#### What is being asked:
From top to bottom, write out the listing exactly.

#### Provided material:
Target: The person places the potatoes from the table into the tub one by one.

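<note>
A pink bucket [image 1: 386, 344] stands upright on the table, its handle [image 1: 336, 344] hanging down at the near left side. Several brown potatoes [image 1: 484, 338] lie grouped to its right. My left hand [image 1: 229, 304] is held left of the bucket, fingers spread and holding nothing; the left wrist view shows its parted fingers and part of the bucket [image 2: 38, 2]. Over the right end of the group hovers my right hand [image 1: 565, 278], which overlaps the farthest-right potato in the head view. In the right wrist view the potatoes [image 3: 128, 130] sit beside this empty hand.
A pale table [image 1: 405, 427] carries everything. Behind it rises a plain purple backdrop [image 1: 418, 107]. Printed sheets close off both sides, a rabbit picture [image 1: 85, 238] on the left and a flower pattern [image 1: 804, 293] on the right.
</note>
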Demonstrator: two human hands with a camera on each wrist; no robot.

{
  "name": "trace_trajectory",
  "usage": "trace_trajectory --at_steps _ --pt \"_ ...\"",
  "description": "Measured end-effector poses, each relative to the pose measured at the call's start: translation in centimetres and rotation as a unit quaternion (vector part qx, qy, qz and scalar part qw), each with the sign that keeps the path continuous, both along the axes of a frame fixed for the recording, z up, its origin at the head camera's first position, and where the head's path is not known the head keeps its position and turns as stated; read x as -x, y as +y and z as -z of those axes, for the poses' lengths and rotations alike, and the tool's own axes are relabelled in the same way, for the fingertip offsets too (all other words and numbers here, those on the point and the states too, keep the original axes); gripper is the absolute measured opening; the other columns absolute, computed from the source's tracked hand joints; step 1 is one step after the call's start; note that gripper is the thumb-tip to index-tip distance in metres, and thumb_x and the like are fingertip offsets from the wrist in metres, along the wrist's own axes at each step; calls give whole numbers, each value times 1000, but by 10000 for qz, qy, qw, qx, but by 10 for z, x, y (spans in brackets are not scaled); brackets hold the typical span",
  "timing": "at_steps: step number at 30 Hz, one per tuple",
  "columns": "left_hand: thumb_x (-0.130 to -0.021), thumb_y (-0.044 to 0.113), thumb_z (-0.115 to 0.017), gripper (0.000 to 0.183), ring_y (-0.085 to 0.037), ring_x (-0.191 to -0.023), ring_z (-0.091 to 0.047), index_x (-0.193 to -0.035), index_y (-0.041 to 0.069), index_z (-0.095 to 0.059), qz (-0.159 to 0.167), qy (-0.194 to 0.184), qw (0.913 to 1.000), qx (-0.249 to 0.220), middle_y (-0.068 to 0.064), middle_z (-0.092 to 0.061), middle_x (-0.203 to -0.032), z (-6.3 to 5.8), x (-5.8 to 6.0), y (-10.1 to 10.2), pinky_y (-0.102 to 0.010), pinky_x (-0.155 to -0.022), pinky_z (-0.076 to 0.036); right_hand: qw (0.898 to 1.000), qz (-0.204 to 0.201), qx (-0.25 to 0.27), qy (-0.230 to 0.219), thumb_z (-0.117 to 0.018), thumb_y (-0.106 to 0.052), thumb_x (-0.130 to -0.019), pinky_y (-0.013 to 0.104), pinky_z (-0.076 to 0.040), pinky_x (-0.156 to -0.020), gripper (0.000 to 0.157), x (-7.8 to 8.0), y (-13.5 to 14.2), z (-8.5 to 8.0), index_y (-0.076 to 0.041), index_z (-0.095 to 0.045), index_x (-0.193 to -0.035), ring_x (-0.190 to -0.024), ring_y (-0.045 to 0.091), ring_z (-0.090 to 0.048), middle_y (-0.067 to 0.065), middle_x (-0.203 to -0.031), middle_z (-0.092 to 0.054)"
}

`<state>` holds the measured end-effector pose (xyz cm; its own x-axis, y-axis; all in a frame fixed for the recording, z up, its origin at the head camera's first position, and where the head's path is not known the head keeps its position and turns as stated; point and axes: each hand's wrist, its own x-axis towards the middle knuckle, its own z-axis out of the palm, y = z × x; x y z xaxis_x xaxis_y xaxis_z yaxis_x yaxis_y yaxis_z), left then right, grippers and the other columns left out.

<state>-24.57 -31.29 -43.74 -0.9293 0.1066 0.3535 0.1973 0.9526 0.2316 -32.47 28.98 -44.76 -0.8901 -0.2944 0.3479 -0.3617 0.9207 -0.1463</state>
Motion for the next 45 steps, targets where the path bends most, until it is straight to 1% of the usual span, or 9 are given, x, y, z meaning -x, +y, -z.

#### Worked solution:
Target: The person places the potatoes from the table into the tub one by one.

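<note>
A pink bucket [image 1: 386, 344] stands upright on the table, its handle [image 1: 336, 344] hanging down at the near left side. Several brown potatoes [image 1: 484, 338] lie grouped to its right. My left hand [image 1: 229, 304] is held left of the bucket, fingers spread and holding nothing; the left wrist view shows its parted fingers and part of the bucket [image 2: 38, 2]. Over the right end of the group hovers my right hand [image 1: 565, 278], which overlaps the farthest-right potato in the head view. In the right wrist view the potatoes [image 3: 128, 130] sit beside this empty hand.
A pale table [image 1: 405, 427] carries everything. Behind it rises a plain purple backdrop [image 1: 418, 107]. Printed sheets close off both sides, a rabbit picture [image 1: 85, 238] on the left and a flower pattern [image 1: 804, 293] on the right.
</note>
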Demonstrator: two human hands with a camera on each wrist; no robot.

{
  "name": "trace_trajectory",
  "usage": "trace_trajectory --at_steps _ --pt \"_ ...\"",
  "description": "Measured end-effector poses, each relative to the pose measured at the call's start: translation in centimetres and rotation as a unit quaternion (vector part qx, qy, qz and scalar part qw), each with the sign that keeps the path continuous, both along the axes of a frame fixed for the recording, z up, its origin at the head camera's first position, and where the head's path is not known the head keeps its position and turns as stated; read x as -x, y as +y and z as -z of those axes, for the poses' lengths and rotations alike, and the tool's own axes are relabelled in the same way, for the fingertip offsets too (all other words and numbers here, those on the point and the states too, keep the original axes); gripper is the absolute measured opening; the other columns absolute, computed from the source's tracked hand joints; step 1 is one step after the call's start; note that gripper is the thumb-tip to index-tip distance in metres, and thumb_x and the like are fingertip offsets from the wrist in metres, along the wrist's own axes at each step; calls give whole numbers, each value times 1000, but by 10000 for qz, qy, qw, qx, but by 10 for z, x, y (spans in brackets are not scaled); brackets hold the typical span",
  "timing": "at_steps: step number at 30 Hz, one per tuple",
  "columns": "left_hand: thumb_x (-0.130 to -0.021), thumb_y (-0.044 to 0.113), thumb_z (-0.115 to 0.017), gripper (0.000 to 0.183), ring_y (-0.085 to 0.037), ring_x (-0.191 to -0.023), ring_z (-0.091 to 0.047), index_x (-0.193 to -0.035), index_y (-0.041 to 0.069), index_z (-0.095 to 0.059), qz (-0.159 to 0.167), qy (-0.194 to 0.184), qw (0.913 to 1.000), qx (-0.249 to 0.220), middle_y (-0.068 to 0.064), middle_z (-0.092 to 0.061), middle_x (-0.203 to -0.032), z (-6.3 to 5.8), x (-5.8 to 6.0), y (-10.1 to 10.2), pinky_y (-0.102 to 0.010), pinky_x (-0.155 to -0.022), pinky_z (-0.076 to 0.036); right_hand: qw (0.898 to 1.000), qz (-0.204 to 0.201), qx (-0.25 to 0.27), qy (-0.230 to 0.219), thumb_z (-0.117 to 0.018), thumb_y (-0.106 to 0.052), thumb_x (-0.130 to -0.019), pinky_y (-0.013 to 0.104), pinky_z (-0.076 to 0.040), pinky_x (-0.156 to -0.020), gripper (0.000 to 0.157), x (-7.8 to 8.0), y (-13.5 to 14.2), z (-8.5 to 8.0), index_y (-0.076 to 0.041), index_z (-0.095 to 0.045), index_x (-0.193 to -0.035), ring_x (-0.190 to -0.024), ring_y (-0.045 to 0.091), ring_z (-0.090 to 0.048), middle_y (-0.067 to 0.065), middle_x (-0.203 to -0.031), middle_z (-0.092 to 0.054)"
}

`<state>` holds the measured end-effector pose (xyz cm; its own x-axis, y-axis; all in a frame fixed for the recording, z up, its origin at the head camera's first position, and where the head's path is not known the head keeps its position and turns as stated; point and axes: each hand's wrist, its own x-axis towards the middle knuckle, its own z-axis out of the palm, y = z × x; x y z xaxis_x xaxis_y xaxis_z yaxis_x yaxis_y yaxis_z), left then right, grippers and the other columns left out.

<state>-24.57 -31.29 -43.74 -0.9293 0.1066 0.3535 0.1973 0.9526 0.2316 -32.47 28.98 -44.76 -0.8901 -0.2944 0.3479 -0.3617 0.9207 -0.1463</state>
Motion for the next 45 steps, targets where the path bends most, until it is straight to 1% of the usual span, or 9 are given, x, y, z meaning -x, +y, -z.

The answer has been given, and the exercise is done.